For the three months ended June 30, 2025, United-Guardian posted net sales of $2.84 million, down 16.3% from $3.39 million a year earlier. Net income fell 34.5% year over year to $626,826, or 14 cents per share, from $956,225, or 21 cents per share. On a six-month basis, net sales declined 20% to $5.32 million from $6.65 million in the prior-year period, while net income slid 36.9% to $1.19 million, or 26 cents per share, from $1.88 million, or 41 cents per share.
United-Guardian, Inc. Price, Consensus and EPS Surprise
Cost of sales as a percentage of net sales increased to 47% in the second quarter of 2025 from 46% in the year-ago quarter. Operating expenses rose 15.1% to $694,050 in the quarter, driven by higher marketing and selling costs. Research and development (R&D) expenses were relatively stable, slipping 3.4% to $107,868. Investment income for the quarter totaled $70,573, down from $100,007 in the same period of 2024, while the company booked a $24,576 net gain on marketable securities against a $9,501 loss a year ago.
Sales performance varied significantly by product category. For the first half of 2025, sales of pharmaceuticals grew 11%, and medical lubricants rose 12% from the prior-year period. However, cosmetic ingredient sales dropped sharply due to reduced orders from the company’s largest distributor, Ashland Specialty Ingredients (“ASI”), which faced an inventory overstock, led by softer demand in Asia. Management indicated that efforts are underway to resolve the overstock and recover sales momentum in the second half of the year.
Management Commentary
President Donna Vigilante noted that the pharmaceutical and medical lubricant categories provided a measure of resilience in an otherwise weaker sales environment. The company is pursuing a strategic initiative to have Renacidin, its most important pharmaceutical product, added to additional drug formularies, a move expected to meaningfully boost sales in the coming years. Management acknowledged the cosmetic segment’s weakness but expressed optimism that resolving ASI’s inventory issue would restore growth.
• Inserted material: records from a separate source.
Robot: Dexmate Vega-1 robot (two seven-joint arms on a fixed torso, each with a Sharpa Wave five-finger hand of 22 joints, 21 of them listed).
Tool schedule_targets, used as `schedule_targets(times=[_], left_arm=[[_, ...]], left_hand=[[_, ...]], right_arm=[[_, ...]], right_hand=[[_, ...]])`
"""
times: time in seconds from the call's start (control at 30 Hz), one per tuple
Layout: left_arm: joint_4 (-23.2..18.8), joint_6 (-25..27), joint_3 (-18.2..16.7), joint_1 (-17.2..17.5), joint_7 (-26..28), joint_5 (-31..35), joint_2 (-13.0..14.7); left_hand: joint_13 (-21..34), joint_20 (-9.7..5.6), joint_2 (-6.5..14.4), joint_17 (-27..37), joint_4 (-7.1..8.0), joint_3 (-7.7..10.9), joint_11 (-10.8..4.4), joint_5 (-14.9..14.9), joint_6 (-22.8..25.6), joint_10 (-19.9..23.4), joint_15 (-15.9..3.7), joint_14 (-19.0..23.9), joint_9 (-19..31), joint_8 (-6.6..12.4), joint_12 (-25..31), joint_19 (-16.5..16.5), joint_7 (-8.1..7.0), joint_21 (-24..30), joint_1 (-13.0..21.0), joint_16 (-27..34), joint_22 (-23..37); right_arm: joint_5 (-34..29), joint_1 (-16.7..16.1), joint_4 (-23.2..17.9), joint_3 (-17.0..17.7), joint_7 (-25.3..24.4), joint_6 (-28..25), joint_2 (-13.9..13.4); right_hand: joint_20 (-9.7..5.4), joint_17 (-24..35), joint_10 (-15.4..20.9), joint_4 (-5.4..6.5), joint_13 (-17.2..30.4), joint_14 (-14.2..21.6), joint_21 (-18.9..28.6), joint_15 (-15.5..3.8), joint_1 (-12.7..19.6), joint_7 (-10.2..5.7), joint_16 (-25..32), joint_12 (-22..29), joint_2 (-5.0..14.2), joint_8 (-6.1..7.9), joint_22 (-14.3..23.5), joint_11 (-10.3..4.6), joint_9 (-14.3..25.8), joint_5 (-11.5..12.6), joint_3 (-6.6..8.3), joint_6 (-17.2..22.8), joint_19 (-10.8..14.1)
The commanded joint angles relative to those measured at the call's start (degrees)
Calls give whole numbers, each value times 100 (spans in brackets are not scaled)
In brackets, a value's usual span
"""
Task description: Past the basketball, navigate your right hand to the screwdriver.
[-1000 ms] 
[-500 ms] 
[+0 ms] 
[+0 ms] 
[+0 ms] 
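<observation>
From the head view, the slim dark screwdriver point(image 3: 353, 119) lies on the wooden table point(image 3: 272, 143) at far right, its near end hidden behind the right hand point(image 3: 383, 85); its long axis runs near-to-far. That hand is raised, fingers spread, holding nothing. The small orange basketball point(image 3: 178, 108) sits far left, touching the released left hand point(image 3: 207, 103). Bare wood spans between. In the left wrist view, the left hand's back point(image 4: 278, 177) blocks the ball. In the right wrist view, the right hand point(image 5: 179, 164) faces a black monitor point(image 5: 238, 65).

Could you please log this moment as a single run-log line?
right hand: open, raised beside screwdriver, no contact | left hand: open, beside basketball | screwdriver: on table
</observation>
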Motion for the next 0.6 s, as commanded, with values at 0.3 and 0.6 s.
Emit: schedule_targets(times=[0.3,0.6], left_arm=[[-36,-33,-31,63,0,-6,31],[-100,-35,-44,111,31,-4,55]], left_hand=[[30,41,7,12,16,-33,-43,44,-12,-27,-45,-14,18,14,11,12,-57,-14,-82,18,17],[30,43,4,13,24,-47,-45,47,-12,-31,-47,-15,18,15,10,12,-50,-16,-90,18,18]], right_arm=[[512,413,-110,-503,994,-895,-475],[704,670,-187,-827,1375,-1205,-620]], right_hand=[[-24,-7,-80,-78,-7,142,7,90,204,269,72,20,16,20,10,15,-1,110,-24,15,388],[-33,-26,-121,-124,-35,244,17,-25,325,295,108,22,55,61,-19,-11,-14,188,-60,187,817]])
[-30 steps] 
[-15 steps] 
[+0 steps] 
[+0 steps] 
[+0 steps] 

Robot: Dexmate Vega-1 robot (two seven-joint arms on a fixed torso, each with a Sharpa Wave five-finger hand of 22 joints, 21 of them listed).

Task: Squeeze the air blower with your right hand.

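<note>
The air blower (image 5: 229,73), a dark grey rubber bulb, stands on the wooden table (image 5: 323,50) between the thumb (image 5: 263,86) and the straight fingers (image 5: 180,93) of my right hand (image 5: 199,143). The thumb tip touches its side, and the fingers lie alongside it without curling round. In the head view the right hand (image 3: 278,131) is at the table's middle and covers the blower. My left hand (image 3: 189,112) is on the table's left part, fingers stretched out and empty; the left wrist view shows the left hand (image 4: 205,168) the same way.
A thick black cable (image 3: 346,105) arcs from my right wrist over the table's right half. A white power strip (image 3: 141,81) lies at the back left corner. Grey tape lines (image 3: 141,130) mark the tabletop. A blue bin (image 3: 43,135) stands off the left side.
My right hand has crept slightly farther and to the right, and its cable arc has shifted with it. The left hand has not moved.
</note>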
Factors Influencing the Headline Numbers
The year-over-year revenue decline was primarily linked to weakness in cosmetic ingredient sales, which outweighed gains in pharmaceuticals and medical lubricants. The cosmetic category’s softness was concentrated in sales to Asia, especially China, where subdued demand created excess inventory at ASI. On the expense side, higher marketing and selling costs contributed to rising operating expenses, pressuring margins alongside the lower sales base. Additionally, investment income dropped as market conditions delivered smaller returns on the company’s portfolio compared to 2024.
The company’s cost-of-sales ratio remained relatively steady, suggesting pricing and production costs were not significantly disrupted despite revenue pressures. Gains on marketable securities provided a modest offset to lower investment income in the quarter.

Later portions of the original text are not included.